There is no such thing as a “Lucinda Childs vocabulary,” the choreographer herself clarifies in a pre-show talk with Gideon Lester, the artistic director and chief executive of Bard College’s Fisher Center. Inside the spectacular, Frank Gehry-designed building, the choreographer—who days before, celebrated her 86th birthday—is about two hours away from performing herself.

 

Performance

“Momentary Reprise” by Lucinda Childs

Place

Sosnoff Theater at Bard Fisher Center, Annandale-on-Hudson, New York, June 28, 2026

Words

Rebecca Deczynski

Lucinda Childs in “Geranium ’64.” Photograph by Maria Baranova

She continues: “It’s a balletic vocabulary, adapted athletically for my group. What’s mine is a style.” Over the course of the five works presented this afternoon, the key tenets of that style couldn’t be more clearly articulated.

There’s the rejection of narrative, for one, and the incorporation of pedestrian modalities between passages of ballet steps. The torso nearly always retains a dancers’ strict standards of posture. There is a heightened awareness of space and how the dancers fill it, shifting in different formations. Repetition, too, is key—though phrases invariably shift in subtly altered permutations and build upon one another to create a whole that is greater than the sum of its parts. Lester, in his conversation with Childs, mentions playwright Suzan-Lori Parks’s writing process of “repetition and revision.”

Over the course of five works—and two piano interludes by accompanist Anton Batagov—Childs presents a strong survey of her still-unfolding career (earlier this year, she was appointed choreographer-in-residence for New York City’s Gibney Company, for a five-year term). 

It begins with a newer piece, “Actus” (2024), which is set to a short, few-minutes long passage from Johann Sebastian Bach’s cantata  “Actus Tragius” (BWV 106). It is repeated four times—because of its brevity, Childs says—and features two dancers, Sharon Milanese and Caitlin Scranton, with the latter joining the former for the second and fourth play-throughs.

There is elegance in restraint: the dancers repeatedly step back into a fourth position, with their arms held in first arabesque. The balletic vocabulary which Childs noted is clearly visible, though it’s set on top of movement that, by its measured pacing, seems as natural as walking. Musicality, too, is key, as the dancers appear to bounce between notes, slipping into a soutenu en dehors. The same gestures (the arms in first arabesque, the pivot of the body to different directions) repeat across the entire work. The effect is that of a crystalline structure, which, the closer you look, appears to be made of infinite repeated patterns.

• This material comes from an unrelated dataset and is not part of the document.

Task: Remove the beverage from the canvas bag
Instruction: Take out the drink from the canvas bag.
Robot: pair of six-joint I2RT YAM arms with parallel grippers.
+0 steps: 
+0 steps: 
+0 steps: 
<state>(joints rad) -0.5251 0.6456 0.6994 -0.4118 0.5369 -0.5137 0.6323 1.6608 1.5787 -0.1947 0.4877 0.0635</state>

Caitlin Scranton and Sarah Hillmon in Lucinda Childs's “Field Dance 2.” Photograph by Maria Baranova

Caitlin Scranton and Sarah Hillmon in Lucinda Childs's “Field Dance 2.” Photograph by Maria Baranova

Childs herself performs “Geranium ’64” (2024), a reimagination of her 1965 solo of the same name. Across the stage stretches a gray wall, which, as the somber cello music (mixed by Olivier Goinard) comes in, appears to be cast in moving shadows or a wash of fog. Then, faint flickers of a football game come in, as does the Childs’s original accompaniment: radio broadcast of the 1964 NFL Championship game between the Cleveland Browns and the Baltimore Colts. Finally, Childs enters from stage right, wearing a utilitarian jumpsuit and holding onto a tethered cord. 

For the duration of her time onstage, Childs creeps across the stage diagonally, the cord allowing her to shift her body off balance. She’s walking, but with absolute presence and spacial awareness, occasionally twisting her torso and switching her grip on the cord. Intermittently, she turns her face to the audience and makes a remark about the football game whose broadcast is muffled. Often, she laughs to herself at the end of her commentary, which provokes a sprinkle of laughter through the audience. At the end, Childs makes her way to the floor and quickly tosses her legs, both bent, up against the wall. She stays in that position—a sort of abdominal hold—until the stage lights come down. I find myself thinking of the splay of limbs that some ballerinas employ at the end of “The Dying Swan.”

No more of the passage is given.